#### [TASK REQUIREMENTS]
Down to the last line, repeat the data below exactly.

#### [GIVEN MATERIAL]
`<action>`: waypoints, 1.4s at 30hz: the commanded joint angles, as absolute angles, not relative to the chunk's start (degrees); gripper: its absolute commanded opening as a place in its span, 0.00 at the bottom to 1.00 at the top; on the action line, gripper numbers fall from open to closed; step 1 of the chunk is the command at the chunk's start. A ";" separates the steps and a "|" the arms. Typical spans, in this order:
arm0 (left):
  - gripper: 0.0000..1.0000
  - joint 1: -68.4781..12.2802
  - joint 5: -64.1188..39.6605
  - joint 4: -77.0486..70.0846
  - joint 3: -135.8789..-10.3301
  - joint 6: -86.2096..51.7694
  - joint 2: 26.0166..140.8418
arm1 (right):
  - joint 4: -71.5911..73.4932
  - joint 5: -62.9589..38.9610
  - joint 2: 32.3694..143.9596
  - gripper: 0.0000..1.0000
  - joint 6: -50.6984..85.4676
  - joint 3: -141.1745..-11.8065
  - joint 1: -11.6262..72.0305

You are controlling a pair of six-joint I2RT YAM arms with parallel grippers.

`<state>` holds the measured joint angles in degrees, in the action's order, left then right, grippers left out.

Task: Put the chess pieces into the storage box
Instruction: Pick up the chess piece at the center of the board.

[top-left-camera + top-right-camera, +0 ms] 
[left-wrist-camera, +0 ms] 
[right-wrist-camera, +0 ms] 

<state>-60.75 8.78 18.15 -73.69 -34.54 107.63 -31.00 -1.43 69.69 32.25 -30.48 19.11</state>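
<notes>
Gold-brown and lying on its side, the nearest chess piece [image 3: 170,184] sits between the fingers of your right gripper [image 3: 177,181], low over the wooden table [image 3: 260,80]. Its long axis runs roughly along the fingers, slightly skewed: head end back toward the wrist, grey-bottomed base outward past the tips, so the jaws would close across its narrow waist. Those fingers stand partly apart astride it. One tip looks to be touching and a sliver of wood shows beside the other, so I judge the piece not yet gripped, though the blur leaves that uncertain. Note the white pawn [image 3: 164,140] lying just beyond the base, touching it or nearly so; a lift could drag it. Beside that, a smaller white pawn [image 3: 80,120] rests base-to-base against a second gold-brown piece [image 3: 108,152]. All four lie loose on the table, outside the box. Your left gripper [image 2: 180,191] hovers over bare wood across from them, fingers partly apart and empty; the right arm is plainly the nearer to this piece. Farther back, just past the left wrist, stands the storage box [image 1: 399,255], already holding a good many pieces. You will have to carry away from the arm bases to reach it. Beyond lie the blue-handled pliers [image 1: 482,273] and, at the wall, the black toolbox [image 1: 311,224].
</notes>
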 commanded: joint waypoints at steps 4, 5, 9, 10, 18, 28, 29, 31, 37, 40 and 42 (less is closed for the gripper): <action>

#### [EXPECTED OUTPUT]
`<action>`: waypoints, 1.4s at 30hz: the commanded joint angles, as absolute angles, not relative to the chunk's start (degrees); gripper: its absolute commanded opening as a place in its span, 0.00 at the bottom to 1.00 at the top; on the action line, gripper numbers fall from open to closed; step 1 of the chunk is the command at the chunk's start. A ";" separates the steps and a "|" the arms. Typical spans, in this order:
arm0 (left):
  - gripper: 0.0000..1.0000
  - joint 1: -68.4781..12.2802
  - joint 5: -64.1188..39.6605
  - joint 4: -77.0486..70.0846
  - joint 3: -135.8789..-10.3301
  - joint 6: -86.2096..51.7694
  - joint 2: 26.0166..140.8418
arm1 (right):
  - joint 4: -71.5911..73.4932
  - joint 5: -62.9589..38.9610
  - joint 2: 32.3694..143.9596
  - gripper: 0.0000..1.0000
  - joint 6: -50.6984..85.4676
  - joint 3: -141.1745..-11.8065
  - joint 1: -11.6262..72.0305

You are controlling a pair of six-joint I2RT YAM arms with parallel grippers.

`<state>` holds the measured joint angles in degrees, in the action's order, left then right, grippers left out.

Task: Put the chess pieces into the storage box
Instruction: Pick up the chess piece at the center of the board.

[top-left-camera + top-right-camera, +0 ms] 
[left-wrist-camera, +0 ms] 
[right-wrist-camera, +0 ms] 

<state>-60.75 8.78 18.15 -73.69 -34.54 107.63 -31.00 -1.43 69.69 32.25 -30.48 19.11</state>
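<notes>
Gold-brown and lying on its side, the nearest chess piece [image 3: 170,184] sits between the fingers of your right gripper [image 3: 177,181], low over the wooden table [image 3: 260,80]. Its long axis runs roughly along the fingers, slightly skewed: head end back toward the wrist, grey-bottomed base outward past the tips, so the jaws would close across its narrow waist. Those fingers stand partly apart astride it. One tip looks to be touching and a sliver of wood shows beside the other, so I judge the piece not yet gripped, though the blur leaves that uncertain. Note the white pawn [image 3: 164,140] lying just beyond the base, touching it or nearly so; a lift could drag it. Beside that, a smaller white pawn [image 3: 80,120] rests base-to-base against a second gold-brown piece [image 3: 108,152]. All four lie loose on the table, outside the box. Your left gripper [image 2: 180,191] hovers over bare wood across from them, fingers partly apart and empty; the right arm is plainly the nearer to this piece. Farther back, just past the left wrist, stands the storage box [image 1: 399,255], already holding a good many pieces. You will have to carry away from the arm bases to reach it. Beyond lie the blue-handled pliers [image 1: 482,273] and, at the wall, the black toolbox [image 1: 311,224].
</notes>
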 commanded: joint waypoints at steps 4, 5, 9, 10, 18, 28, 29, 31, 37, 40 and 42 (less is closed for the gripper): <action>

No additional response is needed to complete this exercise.